Not all my friends there were from Cruffey, but they were all from outer islands. Capital kids didn’t really mix with us. Saw us as behind the times, ignorant. Called us “small islanders.” Didn’t think we could get our brains to soak in worldly things if we weren’t in the middle of them. One way to see things forgets the second way to see things. My friends from the outer islands seemed to know what I meant whenever I said that.
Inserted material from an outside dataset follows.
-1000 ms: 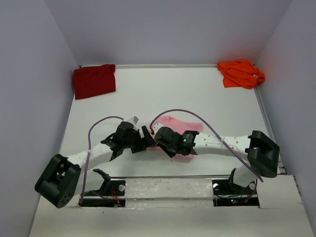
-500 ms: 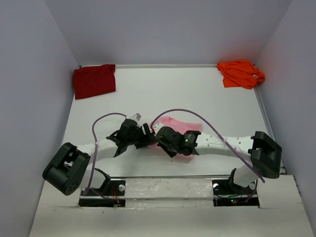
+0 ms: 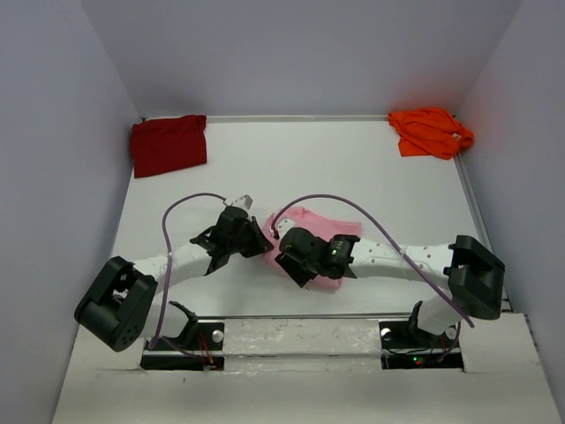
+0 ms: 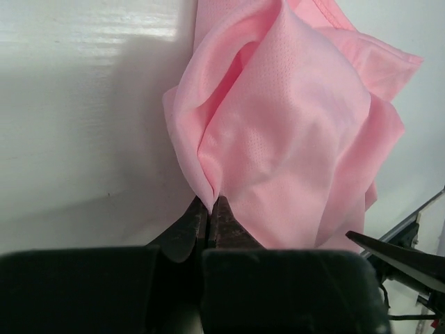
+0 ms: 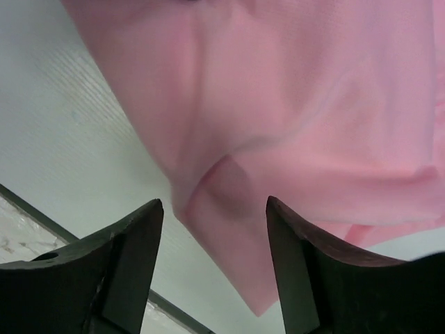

I came home to my mother because even though her sister was here, her sister was getting sickly, too, and I thought they both needed me. So I came back here with my degree in music and business—double major, honors list—and I took the job I could find that would give me a paycheck each and every week. My boyfriend was in the capital, and he said we’d still visit each other a lot and figure it out in the long run, but pretty soon I didn’t hear from him so much. You didn’t know what could happen in the capital, all that could change in one sleeping’s time. But Myrna knows that. Miss Daphanie knows.
My brother, Andre, pops in and out to visit, but not everyone comes back. Changes all of us, all our ties to one another. Right, Myr?
Nothing I could do ’bout anything but do my best at my job. I did everything they told me to do. No one’s guest rooms were cleaner than mine. No one’s walks between the guest rooms and the laundry were quicker than mine. No one’s toilets shone like mine did. No one cleared away the buffet leftovers as quickly as I did. No one complained less about throwing all those piles of food in the garbage than I did. I kept my mouth shut while others asked the managers and the waiters if they could just take some of that unused food home—saying how many people it would feed if they could just pack up some of the food in their own paper and their own bags and transport it themselves, not asking the resort people to do anything except not insist it all get thrown away. No one’s mouth stayed quieter than mine, no one’s lips pressed together for as long as possible like some kind of test. No one’s tongue so at rest.